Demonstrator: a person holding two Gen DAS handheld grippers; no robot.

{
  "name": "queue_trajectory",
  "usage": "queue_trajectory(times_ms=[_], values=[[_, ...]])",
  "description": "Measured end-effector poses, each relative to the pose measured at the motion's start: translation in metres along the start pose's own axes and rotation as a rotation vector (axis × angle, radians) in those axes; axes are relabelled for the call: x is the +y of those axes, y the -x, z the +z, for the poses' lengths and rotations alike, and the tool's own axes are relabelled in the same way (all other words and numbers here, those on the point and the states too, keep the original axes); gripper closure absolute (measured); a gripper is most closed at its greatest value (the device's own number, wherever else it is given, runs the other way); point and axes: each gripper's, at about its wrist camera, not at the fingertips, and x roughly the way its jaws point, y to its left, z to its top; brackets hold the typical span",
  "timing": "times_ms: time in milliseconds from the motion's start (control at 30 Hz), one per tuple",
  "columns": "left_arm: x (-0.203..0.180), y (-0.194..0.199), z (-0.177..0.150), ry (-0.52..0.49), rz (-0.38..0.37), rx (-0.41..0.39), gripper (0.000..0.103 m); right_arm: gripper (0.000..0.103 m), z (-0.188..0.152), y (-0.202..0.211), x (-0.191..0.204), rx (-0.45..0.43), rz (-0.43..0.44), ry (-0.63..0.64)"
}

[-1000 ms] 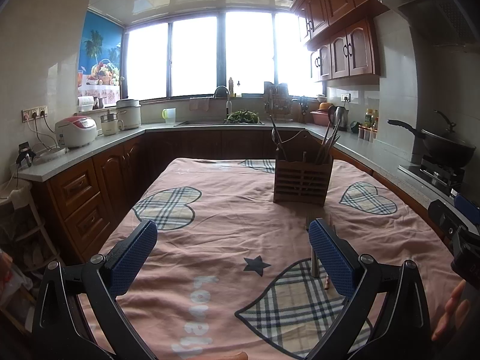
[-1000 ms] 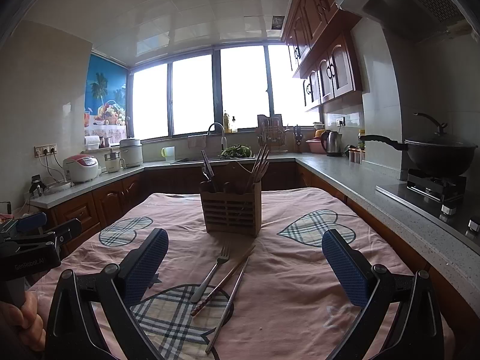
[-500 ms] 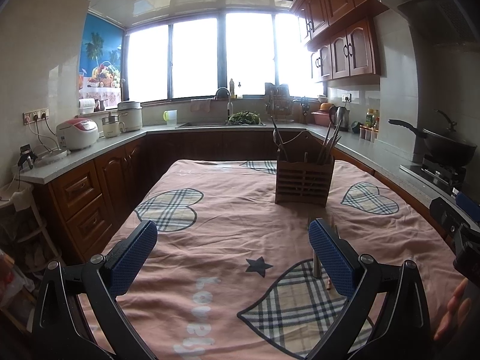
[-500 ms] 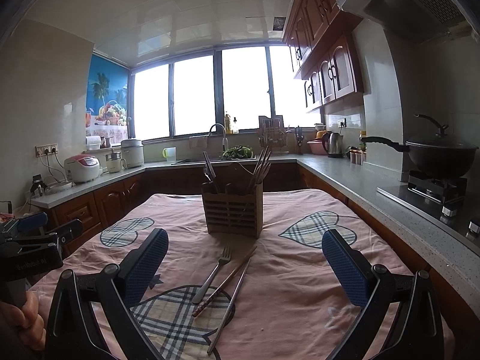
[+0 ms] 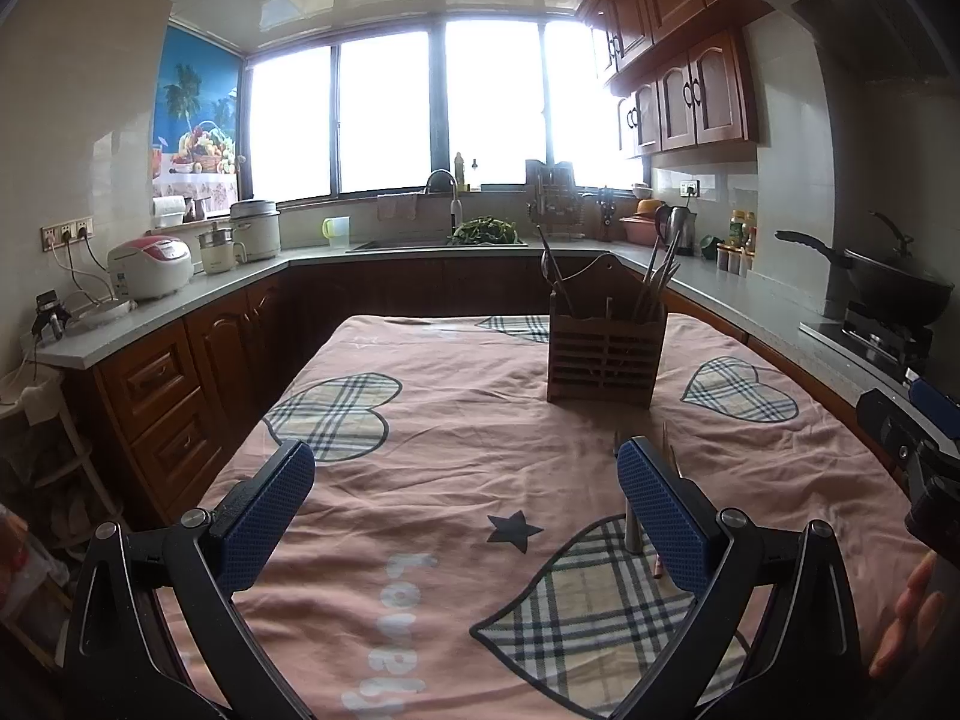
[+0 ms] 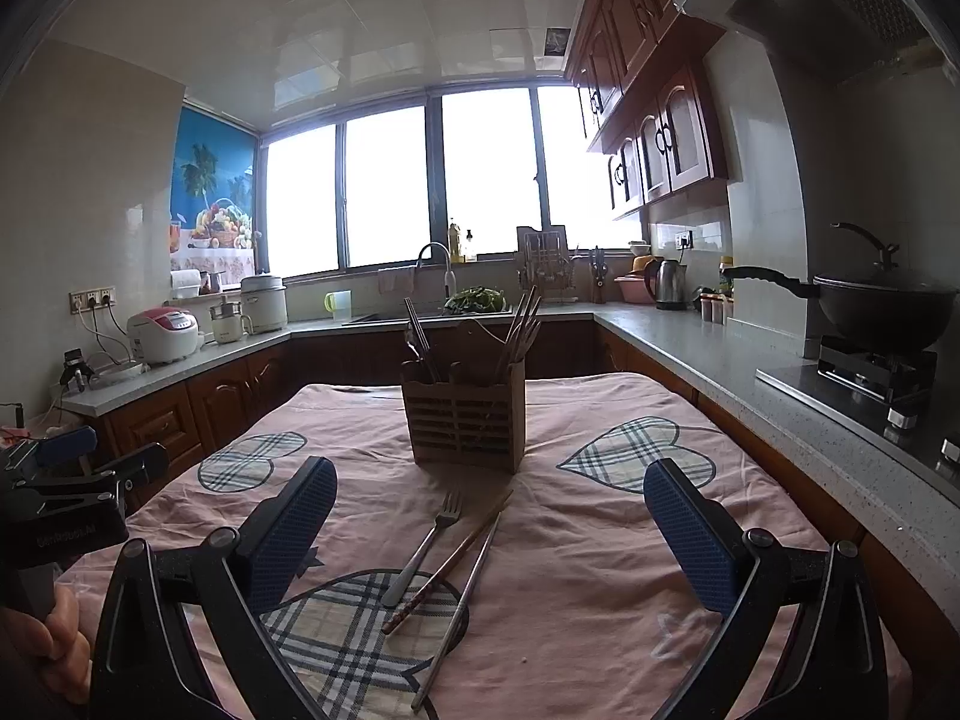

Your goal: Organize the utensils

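A wooden slatted utensil holder (image 6: 463,425) stands on the pink tablecloth with chopsticks and utensils in it; it also shows in the left wrist view (image 5: 605,354). In front of it lie a metal fork (image 6: 423,547), a wooden chopstick (image 6: 447,564) and a metal chopstick (image 6: 459,606). My right gripper (image 6: 489,531) is open and empty above them. My left gripper (image 5: 465,507) is open and empty to their left; its right finger (image 5: 660,516) hides most of the loose utensils.
The table is covered by a pink cloth (image 5: 432,420) with plaid hearts. Grey counters with wooden cabinets (image 5: 162,384) run around it. A wok on a stove (image 6: 882,312) is at the right. A sink (image 6: 432,312) sits under the window.
Both views have shifted slightly, with the holder and table a little lower in frame. Both grippers stay open and nothing on the table has moved.
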Motion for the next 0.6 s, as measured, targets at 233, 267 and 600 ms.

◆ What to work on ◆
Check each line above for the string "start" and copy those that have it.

◆ Answer space ◆
  "description": "Measured end-effector poses, each relative to the pose measured at the motion's start: translation in metres along the start pose's own axes and rotation as a rotation vector (axis × angle, radians) in those axes; axes are relabelled for the call: x is the +y of those axes, y the -x, z the +z, for the poses' lengths and rotations alike, and the tool's own axes are relabelled in the same way (all other words and numbers here, those on the point and the states too, keep the original axes); gripper closure absolute (measured); a gripper is most closed at its greatest value (the device's own number, wherever else it is given, runs the other way); point and axes: each gripper's, at about its wrist camera, not at the fingertips, and x roughly the way its jaws point, y to its left, z to its top; brackets hold the typical span",
  "timing": "times_ms: time in milliseconds from the motion's start (control at 30 Hz), one per tuple",

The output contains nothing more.